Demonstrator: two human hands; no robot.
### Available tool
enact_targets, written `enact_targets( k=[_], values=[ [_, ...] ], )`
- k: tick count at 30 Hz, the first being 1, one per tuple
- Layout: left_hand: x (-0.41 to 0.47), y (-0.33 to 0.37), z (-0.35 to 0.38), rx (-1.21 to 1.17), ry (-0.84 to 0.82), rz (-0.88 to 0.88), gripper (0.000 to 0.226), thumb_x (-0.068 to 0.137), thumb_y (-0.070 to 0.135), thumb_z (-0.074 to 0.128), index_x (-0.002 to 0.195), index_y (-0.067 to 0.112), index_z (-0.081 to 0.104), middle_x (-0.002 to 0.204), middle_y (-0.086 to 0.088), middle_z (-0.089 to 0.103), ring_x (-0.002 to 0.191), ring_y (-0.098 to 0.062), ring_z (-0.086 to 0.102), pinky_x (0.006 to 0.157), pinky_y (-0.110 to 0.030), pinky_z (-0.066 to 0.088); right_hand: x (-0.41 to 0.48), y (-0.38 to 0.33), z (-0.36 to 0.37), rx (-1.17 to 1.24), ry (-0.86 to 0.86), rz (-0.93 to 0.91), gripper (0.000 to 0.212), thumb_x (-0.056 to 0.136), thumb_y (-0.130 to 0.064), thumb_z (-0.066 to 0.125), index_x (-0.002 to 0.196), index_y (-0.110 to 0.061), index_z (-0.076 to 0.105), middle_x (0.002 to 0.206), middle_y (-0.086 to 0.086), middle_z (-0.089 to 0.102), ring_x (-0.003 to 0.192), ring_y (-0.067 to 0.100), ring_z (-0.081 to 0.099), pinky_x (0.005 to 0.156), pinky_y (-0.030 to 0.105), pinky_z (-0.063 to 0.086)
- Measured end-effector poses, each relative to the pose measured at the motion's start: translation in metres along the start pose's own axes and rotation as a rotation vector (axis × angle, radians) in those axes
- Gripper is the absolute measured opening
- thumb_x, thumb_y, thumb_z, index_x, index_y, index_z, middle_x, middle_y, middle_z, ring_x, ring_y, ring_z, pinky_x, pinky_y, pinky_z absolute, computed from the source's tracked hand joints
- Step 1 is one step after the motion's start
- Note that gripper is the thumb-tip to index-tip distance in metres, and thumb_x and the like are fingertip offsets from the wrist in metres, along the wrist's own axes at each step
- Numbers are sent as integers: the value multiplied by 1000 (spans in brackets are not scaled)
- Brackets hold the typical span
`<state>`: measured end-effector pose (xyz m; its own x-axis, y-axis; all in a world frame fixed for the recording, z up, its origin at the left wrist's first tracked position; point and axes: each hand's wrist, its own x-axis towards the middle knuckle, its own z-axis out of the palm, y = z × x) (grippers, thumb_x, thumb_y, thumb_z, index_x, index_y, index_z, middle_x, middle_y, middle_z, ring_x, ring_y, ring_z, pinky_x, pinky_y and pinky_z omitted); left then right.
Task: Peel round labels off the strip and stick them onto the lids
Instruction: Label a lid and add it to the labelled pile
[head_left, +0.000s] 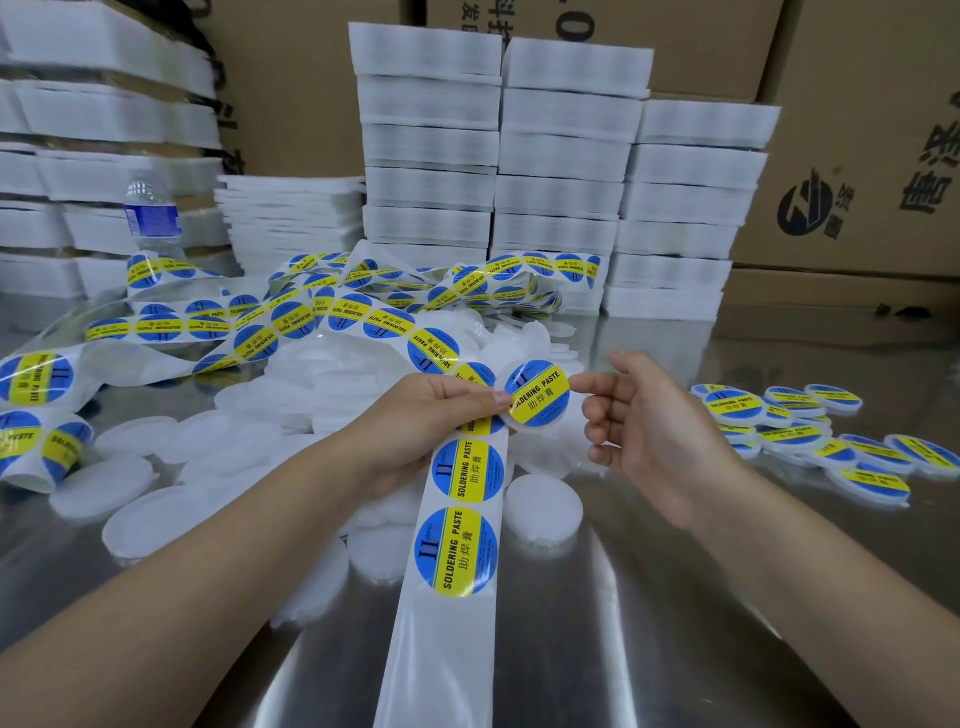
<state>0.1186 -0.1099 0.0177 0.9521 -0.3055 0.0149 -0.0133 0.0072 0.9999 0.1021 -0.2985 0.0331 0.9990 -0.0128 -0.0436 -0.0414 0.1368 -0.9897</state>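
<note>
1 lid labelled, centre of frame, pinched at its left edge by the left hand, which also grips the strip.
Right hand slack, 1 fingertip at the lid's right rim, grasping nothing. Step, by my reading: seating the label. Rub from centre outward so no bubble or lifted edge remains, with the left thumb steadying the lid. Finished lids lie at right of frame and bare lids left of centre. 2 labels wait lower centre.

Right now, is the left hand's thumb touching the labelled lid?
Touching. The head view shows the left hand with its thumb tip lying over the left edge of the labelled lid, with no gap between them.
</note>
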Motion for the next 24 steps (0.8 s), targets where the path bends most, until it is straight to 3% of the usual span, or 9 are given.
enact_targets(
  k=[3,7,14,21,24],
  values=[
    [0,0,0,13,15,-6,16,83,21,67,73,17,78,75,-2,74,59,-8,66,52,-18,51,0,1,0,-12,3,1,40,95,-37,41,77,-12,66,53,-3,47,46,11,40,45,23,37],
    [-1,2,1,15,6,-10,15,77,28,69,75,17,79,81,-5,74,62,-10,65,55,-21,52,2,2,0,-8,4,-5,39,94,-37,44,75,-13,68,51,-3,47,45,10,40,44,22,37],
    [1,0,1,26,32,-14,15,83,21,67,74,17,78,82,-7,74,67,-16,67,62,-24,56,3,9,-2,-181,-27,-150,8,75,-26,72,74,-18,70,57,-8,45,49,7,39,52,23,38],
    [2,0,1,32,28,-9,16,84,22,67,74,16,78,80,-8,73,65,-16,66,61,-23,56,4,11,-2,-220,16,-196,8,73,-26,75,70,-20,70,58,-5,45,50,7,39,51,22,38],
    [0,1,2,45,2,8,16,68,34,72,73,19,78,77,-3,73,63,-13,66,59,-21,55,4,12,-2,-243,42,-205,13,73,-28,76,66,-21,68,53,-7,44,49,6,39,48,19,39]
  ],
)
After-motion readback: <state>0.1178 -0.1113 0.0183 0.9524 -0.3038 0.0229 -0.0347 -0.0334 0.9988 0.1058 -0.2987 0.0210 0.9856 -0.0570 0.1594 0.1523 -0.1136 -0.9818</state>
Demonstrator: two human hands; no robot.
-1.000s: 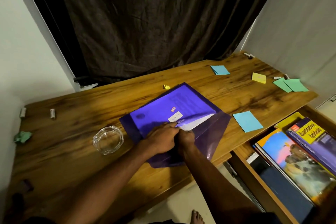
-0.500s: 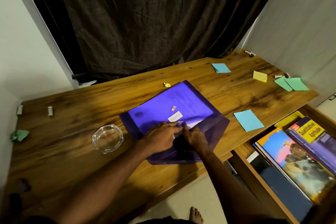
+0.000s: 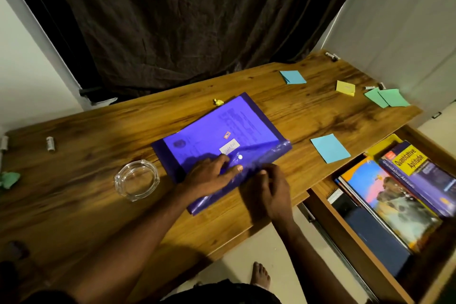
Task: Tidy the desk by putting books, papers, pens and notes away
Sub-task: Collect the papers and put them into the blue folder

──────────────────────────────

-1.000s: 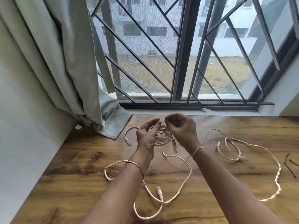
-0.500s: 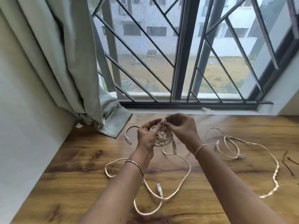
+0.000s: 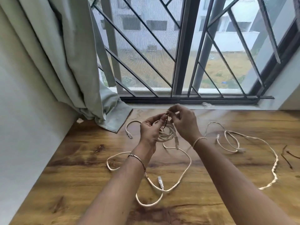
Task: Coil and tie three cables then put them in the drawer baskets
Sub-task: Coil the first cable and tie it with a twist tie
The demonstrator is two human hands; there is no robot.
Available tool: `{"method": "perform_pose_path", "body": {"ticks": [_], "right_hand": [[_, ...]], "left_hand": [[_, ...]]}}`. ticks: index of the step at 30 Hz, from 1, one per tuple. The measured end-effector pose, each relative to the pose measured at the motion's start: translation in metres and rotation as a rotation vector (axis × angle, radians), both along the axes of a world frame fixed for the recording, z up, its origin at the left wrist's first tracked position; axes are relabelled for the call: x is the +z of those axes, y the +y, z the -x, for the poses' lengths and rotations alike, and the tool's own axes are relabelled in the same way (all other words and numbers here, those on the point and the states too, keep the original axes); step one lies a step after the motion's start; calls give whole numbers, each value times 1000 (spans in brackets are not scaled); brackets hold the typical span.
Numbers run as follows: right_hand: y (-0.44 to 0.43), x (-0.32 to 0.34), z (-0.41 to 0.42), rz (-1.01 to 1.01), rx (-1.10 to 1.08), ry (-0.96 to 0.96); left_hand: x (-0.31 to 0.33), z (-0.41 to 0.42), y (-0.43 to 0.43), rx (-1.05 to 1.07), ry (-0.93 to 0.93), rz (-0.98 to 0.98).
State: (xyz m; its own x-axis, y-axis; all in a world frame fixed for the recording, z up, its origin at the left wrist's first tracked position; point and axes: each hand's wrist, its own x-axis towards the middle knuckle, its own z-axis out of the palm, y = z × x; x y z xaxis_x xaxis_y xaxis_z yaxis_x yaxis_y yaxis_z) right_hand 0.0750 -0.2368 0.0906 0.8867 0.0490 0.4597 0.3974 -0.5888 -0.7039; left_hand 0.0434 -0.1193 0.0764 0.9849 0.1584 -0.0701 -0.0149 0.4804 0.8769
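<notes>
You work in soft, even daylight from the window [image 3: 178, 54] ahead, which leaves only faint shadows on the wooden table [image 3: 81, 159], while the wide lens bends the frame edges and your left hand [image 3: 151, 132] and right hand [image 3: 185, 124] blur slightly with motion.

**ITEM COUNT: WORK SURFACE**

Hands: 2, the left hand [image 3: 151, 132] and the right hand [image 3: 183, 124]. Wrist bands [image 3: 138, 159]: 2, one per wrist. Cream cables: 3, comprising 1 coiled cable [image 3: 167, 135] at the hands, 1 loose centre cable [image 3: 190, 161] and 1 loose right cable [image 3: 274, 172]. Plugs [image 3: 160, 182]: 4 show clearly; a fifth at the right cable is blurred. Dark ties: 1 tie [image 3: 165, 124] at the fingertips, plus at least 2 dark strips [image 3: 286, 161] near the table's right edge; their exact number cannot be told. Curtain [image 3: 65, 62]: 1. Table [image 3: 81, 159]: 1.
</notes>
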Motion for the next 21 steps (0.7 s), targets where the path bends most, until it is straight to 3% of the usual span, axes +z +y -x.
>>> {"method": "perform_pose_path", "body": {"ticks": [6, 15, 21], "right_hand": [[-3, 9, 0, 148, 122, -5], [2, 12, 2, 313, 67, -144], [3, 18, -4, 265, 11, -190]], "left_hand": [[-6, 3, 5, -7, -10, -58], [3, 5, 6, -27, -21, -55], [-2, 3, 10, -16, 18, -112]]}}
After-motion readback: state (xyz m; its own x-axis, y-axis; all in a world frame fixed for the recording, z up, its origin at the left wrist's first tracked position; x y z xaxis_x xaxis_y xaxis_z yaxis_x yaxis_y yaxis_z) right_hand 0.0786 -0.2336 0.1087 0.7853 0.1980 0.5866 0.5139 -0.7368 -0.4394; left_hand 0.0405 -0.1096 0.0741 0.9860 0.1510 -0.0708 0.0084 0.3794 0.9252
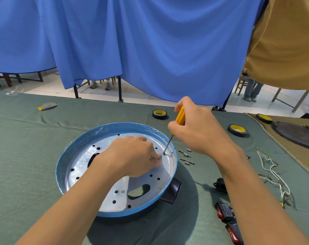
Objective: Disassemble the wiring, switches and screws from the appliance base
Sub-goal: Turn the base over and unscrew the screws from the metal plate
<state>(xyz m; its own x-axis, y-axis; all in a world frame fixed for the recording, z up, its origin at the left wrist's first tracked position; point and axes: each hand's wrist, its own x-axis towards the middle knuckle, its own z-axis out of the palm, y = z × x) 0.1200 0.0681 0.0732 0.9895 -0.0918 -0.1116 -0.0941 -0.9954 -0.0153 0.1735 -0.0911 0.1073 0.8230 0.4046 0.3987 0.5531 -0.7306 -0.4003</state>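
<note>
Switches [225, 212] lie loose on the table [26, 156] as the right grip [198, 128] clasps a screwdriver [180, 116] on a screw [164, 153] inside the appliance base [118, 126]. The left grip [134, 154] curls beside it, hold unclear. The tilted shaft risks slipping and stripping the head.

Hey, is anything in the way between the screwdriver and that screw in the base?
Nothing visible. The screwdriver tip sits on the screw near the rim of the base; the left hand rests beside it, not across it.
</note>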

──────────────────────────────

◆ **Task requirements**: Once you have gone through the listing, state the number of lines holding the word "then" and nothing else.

◆ **Response box**: 2